Le dernier projet de texte daté du 28 juin avait, par ailleurs, intégré une référence à la nécessité de s’entendre sur des solutions « en ligne avec le droit international », alors que plusieurs pays membres militent pour des dispositifs d’externalisation de la gestion des migrations ou le retour de migrants dans des pays tiers avec lesquels ils n’ont pas de liens.

Jeudi, la fronde est surtout venue du Premier ministre polonais, Mateusz Morawiecki, qui a demandé de revenir à la logique du consensus sur la migration, actée dans des conclusions du Conseil européen en 2018. Il a aussi réclamé une nouvelle aide financière, notamment pour l'accueil des réfugiés ukrainiens.

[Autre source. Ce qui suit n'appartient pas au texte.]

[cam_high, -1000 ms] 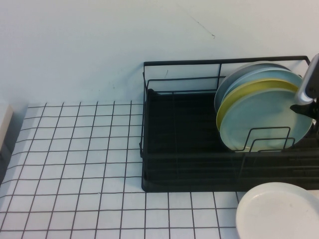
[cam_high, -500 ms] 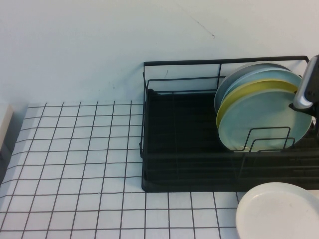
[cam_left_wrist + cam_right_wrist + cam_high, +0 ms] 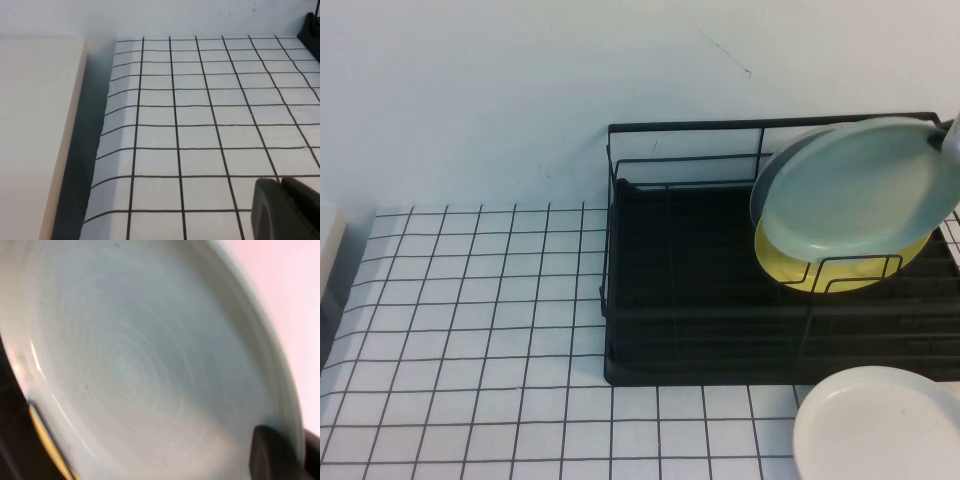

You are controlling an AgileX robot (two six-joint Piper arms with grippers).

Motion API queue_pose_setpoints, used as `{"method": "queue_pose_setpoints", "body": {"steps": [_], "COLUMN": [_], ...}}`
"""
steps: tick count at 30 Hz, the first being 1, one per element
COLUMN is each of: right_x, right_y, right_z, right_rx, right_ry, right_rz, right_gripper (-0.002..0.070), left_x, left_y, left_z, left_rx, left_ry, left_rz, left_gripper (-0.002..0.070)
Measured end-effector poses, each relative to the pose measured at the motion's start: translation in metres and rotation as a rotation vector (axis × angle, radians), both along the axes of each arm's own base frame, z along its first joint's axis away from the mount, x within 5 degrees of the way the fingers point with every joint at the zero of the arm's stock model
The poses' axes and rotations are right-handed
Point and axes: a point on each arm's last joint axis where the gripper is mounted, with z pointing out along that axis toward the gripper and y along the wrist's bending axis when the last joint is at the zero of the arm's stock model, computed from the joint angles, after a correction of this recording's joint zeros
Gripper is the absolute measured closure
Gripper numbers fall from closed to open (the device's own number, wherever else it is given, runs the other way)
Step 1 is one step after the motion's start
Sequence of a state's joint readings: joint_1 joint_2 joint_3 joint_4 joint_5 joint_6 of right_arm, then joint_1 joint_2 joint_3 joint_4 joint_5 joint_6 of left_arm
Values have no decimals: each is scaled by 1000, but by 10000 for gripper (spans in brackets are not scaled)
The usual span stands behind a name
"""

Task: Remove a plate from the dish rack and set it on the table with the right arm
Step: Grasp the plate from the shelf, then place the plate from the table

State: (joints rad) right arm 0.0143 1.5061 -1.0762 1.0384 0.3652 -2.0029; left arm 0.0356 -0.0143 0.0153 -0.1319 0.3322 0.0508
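The plate [image 3: 855, 190], pale mint green, hangs tilted above the right end of the dish rack [image 3: 720, 300]; a second ago it stood upright in the wire dividers at the front of the stack, so it has now been lifted clear of its slot. The right pincer [image 3: 280, 460] grips its rim at the high view's right edge, one dark fingertip [image 3: 272, 452] lying on the plate's face in the right wrist view. The extraction step appears nearly done; transfer to the table [image 3: 480, 330] remains. Plates counted: one mint held, one yellow plate [image 3: 840, 270] left upright in the rack with at least one grey-blue plate [image 3: 770, 180] behind it, one white plate [image 3: 880, 425] lying on the table. The left pincer [image 3: 287, 207] hovers over bare grid, well apart from the rack, its jaws seemingly together.
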Motion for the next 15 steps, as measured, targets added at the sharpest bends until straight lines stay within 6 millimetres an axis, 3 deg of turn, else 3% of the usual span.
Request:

Il a ainsi proposé des amendements en ce sens, soulignant encore au passage la nature volontaire de la relocalisation.

Dès le matin, le Premier ministre polonais avait en effet souligné le faible soutien reçu par son pays pour gérer les arrivées de réfugiés ukrainiens, « quelques dizaines d'euros par habitant par réfugié » alors que « dans le cas où un réfugié du Moyen-Orient n'est pas accepté, nous devons payer une amende de 20 000 euros ou plus ». « Ce n'est pas notre accord. C'est pourquoi nous proposerons et avons déjà proposé un référendum », a-t-il estimé.

La Pologne et la Hongrie ont tellement été « énervées d’être marginalisées » par les autres pays membres sur le Pacte ‘Asile et migration’, dont deux textes clefs ont été agréés à la majorité qualifiée des États membres le 8 juin (EUROPE 13197/1), « qu’ils ont voulu bloquer les conclusions », a confirmé le Premier ministre néerlandais, Mark Rutte, à l’issue de la première journée de travail.

Le Premier ministre belge, Alexander de Croo, a aussi fait le constat d’une « discussion compliquée » sur la migration et espéré que « la nuit portera conseil ».

Il a par ailleurs souligné le rôle « très constructif » de la présidente du Conseil italien, Giorgia Meloni, l’Italie ayant été l’un des pays poussant le plus « pour des conclusions, continuer le travail et trouver des solutions pour convaincre  » ces deux pays.